The technology works and is helping clean up the game. At the moment the VAR system is only considered for four areas. Football should take a lead from other sports and use it wherever possible.
As FIFA President Gianni Infantino says, the use of goalline technology and the VAR system is "cleaning up football". The elimination of blatantly wrong decisions and goals that should never have been allowed shows football is moving forward and slowly catching up with other sports that have been harnessing technology for some time. There must always be room for improvement and although a wrong decision in a penalty box is highly likely to impact on a game's direction, so too can a missed foul in the build-up to a goal several phases earlier. A referee cannot be expected to see everything that happens on the pitch so needs as much help as he can get. It seems odd that VAR cannot be used if a clear and obvious error is made in the middle of the pitch. All the more so if the team that is wronged has no opportunity to launch a protest as they can in American Football with a flag on the play. When cricket launched its Decision Review System, they allowed teams three opportunities per innings to challenge the umpires. That has since been dropped down to two and further refinements to cope with the limitations of ball-tracking technology have been made. Given that football is a fast-paced game, FIFA could consider limiting teams to one challenge per game to prevent unnecessary delays or spurious appeals to waste time or break an opponent's rhythm - something which we see in tennis, for example.

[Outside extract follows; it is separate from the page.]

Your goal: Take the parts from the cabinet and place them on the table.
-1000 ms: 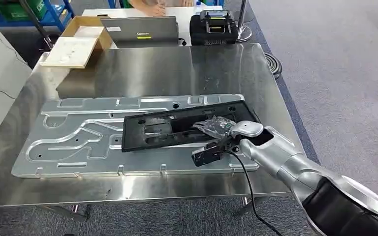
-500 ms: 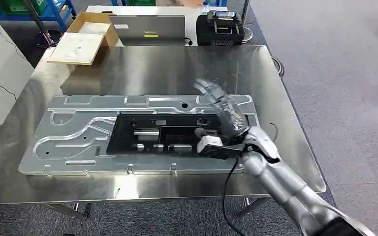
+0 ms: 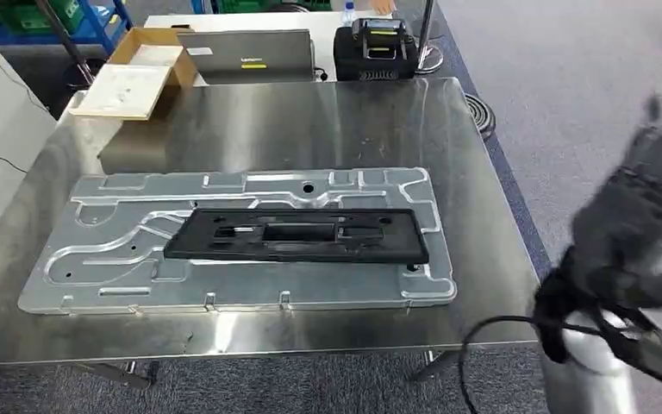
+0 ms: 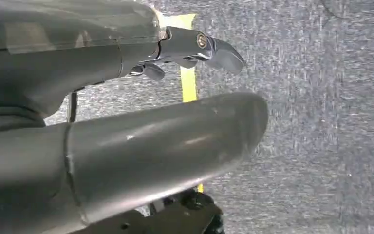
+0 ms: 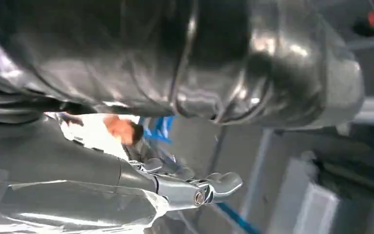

Goalline technology and VAR has been a great help to the game and has boosted its global image by eliminating blatant errors that impact major matches. By focusing on the four areas it currently does, it limits disruption and ensures the system is only used when absolutely necessary. It makes sense to strictly limit the phases of play in which VAR can be used because there is usually far more for a referee to have to police in the penalty box or in the build-up to an attack on goal, than elsewhere on the pitch. Most fans will accept a missed foul in the centre circle if they know offside goals are a thing of the past. Football was late to the technology in sport party but that does not mean it should blindly follow others down the same paths. You only have to see how many times review systems in other sports have had to be tweaked to see that the more technology a sport uses, the more problems it can cause. There were enough issues with VAR during its testing phase to suggest that football must learn to walk confidently with technology before trying to run with it.
Currently, referees can implement the VAR system to assist with the following: goals, penalty decisions, red cards and mistaken identity. Elsewhere on the pitch, they are on their own. There is currently no way a team or player can request a review if they feel an infringement has been missed or a decision is incorrect. In fact, they are penalised if they are seen to be pressuring officials to use the system. Many other sports which were quicker to adapt technology than football do not impose such limits on its use and allow teams and players to challenge the officials' decisions.
Rejecting the premises
The VAR system is limited to the four areas which have most potential to define a match's direction. Opening it up to a "no holds barred" system could add further complications and slow the game down. Allowing players and coaches to challenge a referee's decision goes against the ethos of respecting the referee's decision as final and playing to the whistle. Football was late to bring in technology but does not need to try to emulate other sports, particularly those where there are more natural breaks in which technology can be used without disrupting the flow of proceedings.